WHAT TO PRODUCE - Filter the records below for the word "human". Copy each line that holds it.
[[ GIVEN RECORDS open ]]
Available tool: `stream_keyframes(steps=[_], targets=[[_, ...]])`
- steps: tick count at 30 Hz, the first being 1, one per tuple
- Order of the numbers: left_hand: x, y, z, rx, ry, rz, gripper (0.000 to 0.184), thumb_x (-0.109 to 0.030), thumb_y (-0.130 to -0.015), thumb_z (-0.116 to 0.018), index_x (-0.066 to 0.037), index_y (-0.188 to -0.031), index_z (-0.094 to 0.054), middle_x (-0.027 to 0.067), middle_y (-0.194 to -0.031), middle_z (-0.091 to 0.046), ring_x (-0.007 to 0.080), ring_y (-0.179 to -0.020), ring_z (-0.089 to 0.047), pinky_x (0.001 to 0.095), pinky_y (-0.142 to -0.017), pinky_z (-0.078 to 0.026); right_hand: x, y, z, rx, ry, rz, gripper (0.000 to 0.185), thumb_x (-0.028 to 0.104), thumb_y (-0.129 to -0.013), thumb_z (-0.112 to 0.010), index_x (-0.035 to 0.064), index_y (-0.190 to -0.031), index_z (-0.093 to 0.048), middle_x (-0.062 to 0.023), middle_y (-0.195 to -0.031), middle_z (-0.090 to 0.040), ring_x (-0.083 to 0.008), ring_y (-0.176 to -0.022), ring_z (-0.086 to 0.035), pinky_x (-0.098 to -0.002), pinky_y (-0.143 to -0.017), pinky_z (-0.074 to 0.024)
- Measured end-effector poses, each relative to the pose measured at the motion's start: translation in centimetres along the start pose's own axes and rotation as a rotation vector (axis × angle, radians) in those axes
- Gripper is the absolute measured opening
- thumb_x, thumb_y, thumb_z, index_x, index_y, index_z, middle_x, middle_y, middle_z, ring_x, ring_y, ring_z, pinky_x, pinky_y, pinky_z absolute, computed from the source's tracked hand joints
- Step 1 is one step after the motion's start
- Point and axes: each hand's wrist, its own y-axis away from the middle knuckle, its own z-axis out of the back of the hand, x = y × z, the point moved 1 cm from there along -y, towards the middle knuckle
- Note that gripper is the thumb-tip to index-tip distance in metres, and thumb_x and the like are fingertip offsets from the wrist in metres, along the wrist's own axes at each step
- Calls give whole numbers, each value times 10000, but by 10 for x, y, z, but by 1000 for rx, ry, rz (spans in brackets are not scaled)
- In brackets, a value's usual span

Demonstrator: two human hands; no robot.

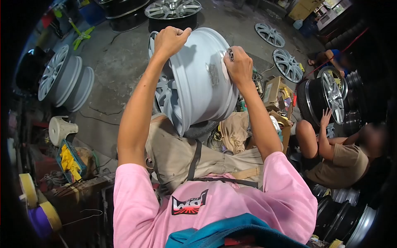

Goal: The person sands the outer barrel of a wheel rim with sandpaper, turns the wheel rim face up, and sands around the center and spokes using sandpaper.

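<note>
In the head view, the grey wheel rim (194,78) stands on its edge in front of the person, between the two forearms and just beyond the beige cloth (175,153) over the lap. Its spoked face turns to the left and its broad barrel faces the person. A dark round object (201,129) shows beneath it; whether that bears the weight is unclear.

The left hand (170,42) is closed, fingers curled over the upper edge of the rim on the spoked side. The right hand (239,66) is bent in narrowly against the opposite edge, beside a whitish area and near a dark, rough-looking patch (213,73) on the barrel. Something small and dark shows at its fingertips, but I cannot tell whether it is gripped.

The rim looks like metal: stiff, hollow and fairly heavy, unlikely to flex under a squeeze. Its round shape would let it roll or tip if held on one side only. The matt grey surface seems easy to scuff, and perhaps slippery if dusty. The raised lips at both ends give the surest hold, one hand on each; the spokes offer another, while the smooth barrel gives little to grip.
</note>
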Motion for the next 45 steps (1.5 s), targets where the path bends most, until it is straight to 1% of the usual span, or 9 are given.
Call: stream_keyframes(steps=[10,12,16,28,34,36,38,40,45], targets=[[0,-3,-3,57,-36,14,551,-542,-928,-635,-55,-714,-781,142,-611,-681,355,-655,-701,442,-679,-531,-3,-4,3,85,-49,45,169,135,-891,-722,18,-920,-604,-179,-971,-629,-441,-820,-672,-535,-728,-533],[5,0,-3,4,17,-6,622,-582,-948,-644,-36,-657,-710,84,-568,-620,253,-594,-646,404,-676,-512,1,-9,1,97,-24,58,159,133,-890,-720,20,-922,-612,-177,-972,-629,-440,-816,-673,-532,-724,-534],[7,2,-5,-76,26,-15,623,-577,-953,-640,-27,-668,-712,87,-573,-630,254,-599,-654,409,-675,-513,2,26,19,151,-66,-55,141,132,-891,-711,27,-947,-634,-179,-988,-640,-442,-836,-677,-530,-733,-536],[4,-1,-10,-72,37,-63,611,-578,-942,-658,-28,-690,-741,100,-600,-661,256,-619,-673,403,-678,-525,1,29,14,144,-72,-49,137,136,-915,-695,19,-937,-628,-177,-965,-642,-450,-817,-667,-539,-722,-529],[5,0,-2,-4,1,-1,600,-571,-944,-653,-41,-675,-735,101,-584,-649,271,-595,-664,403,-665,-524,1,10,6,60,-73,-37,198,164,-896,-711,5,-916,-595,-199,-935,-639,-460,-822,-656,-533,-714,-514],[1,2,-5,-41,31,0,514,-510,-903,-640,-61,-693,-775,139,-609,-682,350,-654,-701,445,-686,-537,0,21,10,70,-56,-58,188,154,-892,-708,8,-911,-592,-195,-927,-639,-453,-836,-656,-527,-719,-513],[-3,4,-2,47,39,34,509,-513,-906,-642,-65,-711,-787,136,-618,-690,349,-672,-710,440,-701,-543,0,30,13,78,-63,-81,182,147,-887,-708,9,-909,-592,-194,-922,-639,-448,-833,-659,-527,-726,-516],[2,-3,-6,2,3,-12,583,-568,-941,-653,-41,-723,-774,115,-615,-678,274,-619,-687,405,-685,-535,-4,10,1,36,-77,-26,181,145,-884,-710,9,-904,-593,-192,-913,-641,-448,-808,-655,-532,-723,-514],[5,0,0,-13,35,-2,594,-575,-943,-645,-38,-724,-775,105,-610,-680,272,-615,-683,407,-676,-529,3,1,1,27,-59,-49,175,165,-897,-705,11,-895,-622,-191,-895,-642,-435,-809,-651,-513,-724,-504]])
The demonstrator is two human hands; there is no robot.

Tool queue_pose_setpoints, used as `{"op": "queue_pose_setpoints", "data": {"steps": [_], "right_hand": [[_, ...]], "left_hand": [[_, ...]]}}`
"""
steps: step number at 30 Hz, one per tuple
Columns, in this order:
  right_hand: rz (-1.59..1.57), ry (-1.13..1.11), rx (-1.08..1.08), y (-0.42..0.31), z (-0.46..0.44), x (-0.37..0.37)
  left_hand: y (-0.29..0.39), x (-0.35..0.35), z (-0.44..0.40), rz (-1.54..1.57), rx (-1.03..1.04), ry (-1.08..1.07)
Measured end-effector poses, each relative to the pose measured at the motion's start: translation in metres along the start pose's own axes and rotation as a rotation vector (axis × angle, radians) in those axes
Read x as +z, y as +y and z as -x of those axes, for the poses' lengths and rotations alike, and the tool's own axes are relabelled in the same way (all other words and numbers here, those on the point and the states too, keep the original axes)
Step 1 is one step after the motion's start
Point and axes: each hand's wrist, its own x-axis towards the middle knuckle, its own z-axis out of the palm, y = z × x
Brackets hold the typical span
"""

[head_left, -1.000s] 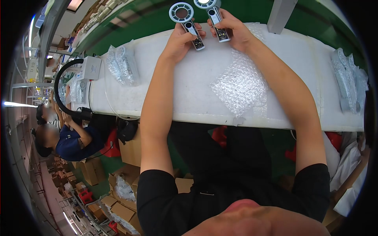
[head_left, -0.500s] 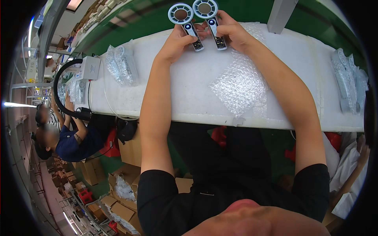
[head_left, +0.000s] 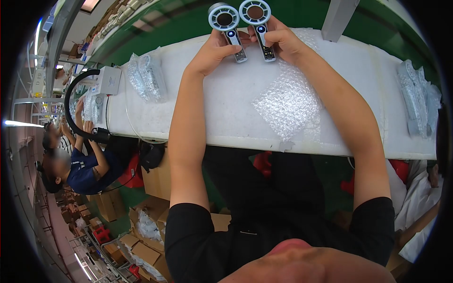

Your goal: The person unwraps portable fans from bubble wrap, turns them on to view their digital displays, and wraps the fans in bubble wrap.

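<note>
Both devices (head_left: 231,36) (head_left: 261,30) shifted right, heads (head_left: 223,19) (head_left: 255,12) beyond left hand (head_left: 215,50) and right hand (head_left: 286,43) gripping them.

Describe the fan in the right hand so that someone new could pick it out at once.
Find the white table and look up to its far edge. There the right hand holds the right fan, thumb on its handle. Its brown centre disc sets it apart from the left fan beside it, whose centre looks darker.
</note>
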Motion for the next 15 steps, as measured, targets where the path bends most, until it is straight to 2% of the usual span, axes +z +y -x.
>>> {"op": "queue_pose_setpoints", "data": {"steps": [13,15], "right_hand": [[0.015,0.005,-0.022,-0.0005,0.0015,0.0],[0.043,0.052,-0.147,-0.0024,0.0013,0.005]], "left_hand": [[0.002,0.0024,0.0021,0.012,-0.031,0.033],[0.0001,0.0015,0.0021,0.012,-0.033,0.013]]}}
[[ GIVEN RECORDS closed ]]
RESPONSE TO THE TASK -
Demonstrator: two human hands; no robot.
The demonstrator is two human hands; there is no robot.

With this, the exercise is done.